Es war einmal ein Spatzenpärchen. Dieses hatte sich in aller Sorgfalt in einer Astgabel ein Nest gebaut, aus mit Bedacht ausgesuchten Zweiglein und Federchen. Dort hinein hatte dann das Weibchen seine Eier gelegt. Abwechselnd brüteten die Spatzen über den Eiern, damit der Nachwuchs schlüpfen solle.
Doch es wollte und wollte kein Spätzlein schlüpfen. Vorsichtig klopften Spatzenadam und Spatzeneva mit ihren Schnäbelchen auf die Schalen. Immer wieder, um zu lauschen, ob sich im Innern ein Hohlgeräusch bemerkbar mache. Und tatsächlich, irgendwann höhlelete es dumpf, kaum bemerkbar. Das Hohlgeräusch wurde nur sehr, sehr langsam voller und lauter.
Das Spatzenpärchen war zwar irritiert ob der ungewohnt langen Dauer, denn längst hätten die Embryonen den Dotter auffressen und sich dann als Jungbrut aus dem Gefängnis der Eierschalen befreien müssen. Irgend etwas musste im verborgenen Innern der Spatzeneier im Gange sein, was nach den Gesetzen der Natur nicht sein dürfte.
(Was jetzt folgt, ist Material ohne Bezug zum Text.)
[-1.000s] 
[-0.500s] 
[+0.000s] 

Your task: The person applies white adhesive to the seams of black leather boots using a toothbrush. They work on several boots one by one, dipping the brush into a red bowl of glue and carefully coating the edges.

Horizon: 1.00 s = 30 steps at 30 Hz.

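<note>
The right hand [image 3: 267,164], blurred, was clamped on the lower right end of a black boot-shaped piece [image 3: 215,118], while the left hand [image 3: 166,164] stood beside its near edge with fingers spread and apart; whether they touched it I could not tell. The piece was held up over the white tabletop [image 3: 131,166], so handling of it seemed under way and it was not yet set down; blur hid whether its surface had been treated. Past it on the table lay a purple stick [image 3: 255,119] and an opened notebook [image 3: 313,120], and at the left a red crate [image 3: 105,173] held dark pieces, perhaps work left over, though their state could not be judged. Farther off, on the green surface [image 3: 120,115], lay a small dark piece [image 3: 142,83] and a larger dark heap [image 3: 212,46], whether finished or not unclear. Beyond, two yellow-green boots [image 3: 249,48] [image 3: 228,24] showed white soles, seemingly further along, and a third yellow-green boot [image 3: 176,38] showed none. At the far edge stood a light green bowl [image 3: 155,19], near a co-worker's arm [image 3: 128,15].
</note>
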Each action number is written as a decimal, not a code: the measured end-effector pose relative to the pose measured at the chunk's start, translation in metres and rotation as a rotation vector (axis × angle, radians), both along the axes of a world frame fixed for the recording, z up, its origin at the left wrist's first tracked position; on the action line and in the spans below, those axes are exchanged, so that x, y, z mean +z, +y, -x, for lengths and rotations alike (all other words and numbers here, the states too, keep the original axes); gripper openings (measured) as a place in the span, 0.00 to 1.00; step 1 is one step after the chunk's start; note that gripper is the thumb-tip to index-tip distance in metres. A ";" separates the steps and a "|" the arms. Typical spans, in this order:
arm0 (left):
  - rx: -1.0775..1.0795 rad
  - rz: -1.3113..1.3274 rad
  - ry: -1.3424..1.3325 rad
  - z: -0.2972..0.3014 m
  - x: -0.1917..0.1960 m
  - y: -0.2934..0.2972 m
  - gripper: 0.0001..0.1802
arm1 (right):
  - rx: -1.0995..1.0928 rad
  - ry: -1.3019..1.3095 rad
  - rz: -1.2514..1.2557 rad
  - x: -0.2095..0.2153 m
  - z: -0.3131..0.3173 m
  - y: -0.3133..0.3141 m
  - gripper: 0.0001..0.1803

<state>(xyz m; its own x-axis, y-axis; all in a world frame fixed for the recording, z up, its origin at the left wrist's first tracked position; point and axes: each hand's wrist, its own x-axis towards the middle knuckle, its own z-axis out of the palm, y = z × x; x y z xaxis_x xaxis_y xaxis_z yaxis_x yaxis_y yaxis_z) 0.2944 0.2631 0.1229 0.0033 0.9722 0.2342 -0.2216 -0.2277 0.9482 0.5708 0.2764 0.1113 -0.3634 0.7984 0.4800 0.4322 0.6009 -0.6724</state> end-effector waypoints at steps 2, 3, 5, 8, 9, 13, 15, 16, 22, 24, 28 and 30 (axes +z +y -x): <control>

Als das Spatzenpärchen auch nach Monaten nicht aufhörte zu brüten, wurden andere Spatzen auf das seltsame Geschehen aufmerksam. Sie begannen, ebenfalls auf die Schalen zu klopfen und zu lauschen. Immer mehr der neugierigen Piepmatze kamen dazu; immer unerbittlicher war das Forschen der zierlichen Vögelchen.
Längst hatte das Spatzenpärchen ihr Nest fluchtartig verlassen, als ein unscheinbarer Spatz es wagte, die Grenze zu überschreiten, und begann, die Eierschale des einen Eis zu zerhacken.
Wie wild stürzten sich alsdann weitere Spatzen auf die Eier, um es ihrem Vorgänger gleichzutun. Sie begannen, das gelartige Innere der Eier mit ihren Schnäbeln zu zerwühlen und aufzufressen. Es dauerte nicht lange, bis die ersten von ihnen auf dem Rücken liegend ihre schmalen Beinchen von sich streckten. Tot.

Einige schafften es, zu den nur halb entwickelten Embryonen vorzudringen. Sie hatten übermässig grosse Augen, erst rudimentäre Ansätze von Flügeln und vor allem: sie lebten. Eines war gerade dabei, einen Schnabel voll Geschlüdder zu verzehren. Eher widerwillig, doch unbeirrbar.
Es dauerte nicht lange, schon brachten einige der hilfsbereiten Artgenossen Insekten und Würmer herbei, um die Geretteten aufzupäppeln. 
Eines war zu unterentwickelt und erstickte. Bei einem zweiten war der Magen noch nicht zum Verdauen bereit. Bei den anderen zweien weiss man bis heute nicht genau, was der Grund ihres Sterbens war.
Zwei Vögel der jungen Brut jedoch überlebten. Ein Männchen und ein Weibchen. Sie wuchsen langsam, aber stetig zu ausgewachsenen Spatzen heran und lernten sogar fliegen. Als sie sich selbständig ernähren konnten, hörte das Bemuttern der anderen Vögel auf, sie konnten sich frei bewegen. Es dauerte nicht lange, waren die Beiden über alle Berge verschwunden.

Doch, als sie gemeinsam vom Appenzellerland her über den Gipfel des Hohen Kastens geflogen kamen, just in einem Moment, als sich der Himmel darüber handförmig eintrübte, erahnte im Rheintal nichts und niemand die schrecklichen Konsequenzen davon, dass diese mit beinahe übernatürlicher Hartnäckigkeit ausgebrütete und aufgepäppelte Jungbrut sich in der grosszügigen Natur dieses geschützten Fleckchens Erde niederlassen sollte.